**What to work on:** Retype exactly the lines below, starting with the line that contains "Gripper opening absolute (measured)" and ending with the last line; leave out any pictures.

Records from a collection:
• • • • •
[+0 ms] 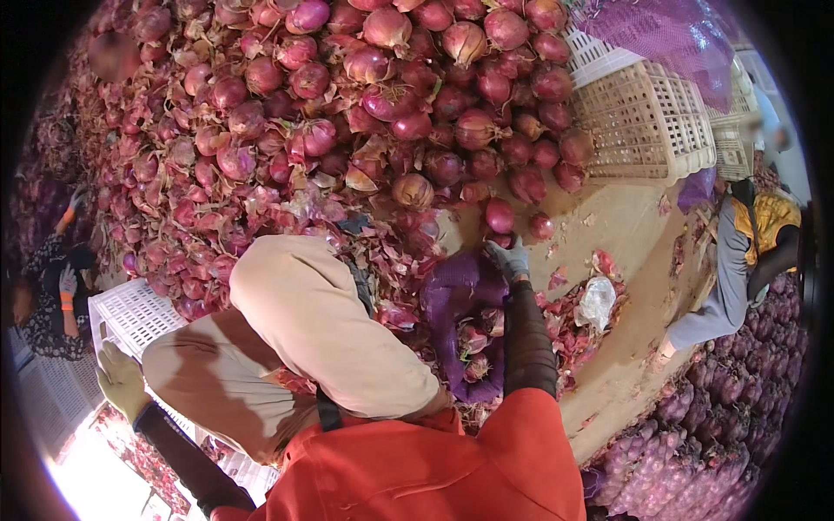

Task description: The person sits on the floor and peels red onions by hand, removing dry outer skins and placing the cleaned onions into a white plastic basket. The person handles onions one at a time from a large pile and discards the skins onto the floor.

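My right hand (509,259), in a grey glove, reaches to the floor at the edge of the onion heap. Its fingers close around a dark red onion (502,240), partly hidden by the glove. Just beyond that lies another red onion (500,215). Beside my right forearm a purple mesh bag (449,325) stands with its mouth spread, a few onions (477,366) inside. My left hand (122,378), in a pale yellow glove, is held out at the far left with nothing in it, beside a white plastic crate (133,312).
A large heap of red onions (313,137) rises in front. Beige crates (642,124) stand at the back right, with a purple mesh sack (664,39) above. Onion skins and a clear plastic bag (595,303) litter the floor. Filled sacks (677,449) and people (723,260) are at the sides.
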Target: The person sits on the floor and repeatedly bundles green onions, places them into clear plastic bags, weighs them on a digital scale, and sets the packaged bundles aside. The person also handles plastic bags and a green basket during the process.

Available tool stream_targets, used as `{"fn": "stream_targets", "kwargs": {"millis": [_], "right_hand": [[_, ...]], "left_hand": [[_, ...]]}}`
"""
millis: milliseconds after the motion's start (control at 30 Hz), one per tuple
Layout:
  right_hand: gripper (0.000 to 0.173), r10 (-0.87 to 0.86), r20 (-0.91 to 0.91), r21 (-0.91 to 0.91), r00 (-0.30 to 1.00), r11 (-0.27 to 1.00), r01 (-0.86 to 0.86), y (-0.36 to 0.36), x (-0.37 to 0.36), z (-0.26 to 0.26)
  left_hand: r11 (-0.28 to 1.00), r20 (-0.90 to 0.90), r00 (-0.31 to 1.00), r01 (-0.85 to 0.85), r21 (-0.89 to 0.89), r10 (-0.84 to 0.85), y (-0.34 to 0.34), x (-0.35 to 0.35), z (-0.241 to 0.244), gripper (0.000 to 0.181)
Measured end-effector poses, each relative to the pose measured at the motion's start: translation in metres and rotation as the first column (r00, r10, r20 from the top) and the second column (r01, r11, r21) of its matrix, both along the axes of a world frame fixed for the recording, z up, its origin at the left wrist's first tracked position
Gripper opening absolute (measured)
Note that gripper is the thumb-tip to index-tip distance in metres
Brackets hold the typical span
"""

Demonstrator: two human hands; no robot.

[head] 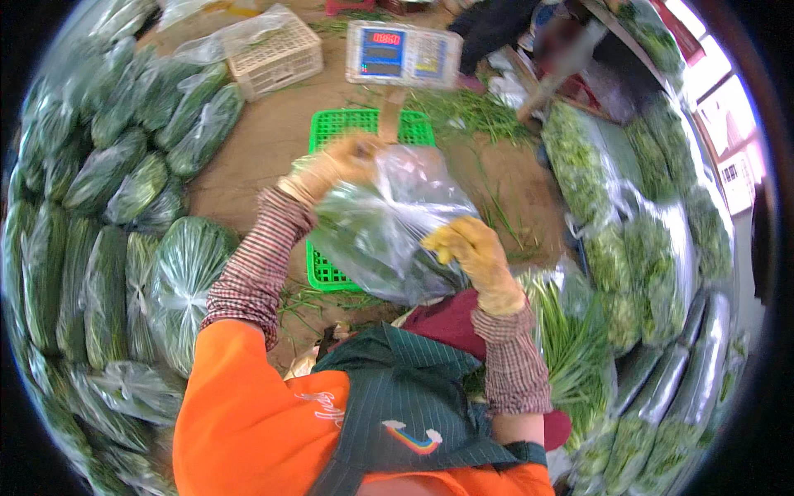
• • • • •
**Reply:**
Gripper opening absolute (measured)
Note that gripper is the thumb-tip to index-tip distance in metres
Brackets hold the typical span
"""

Demonstrator: two human hands; no robot.

[head] 

The exercise requires no additional answer.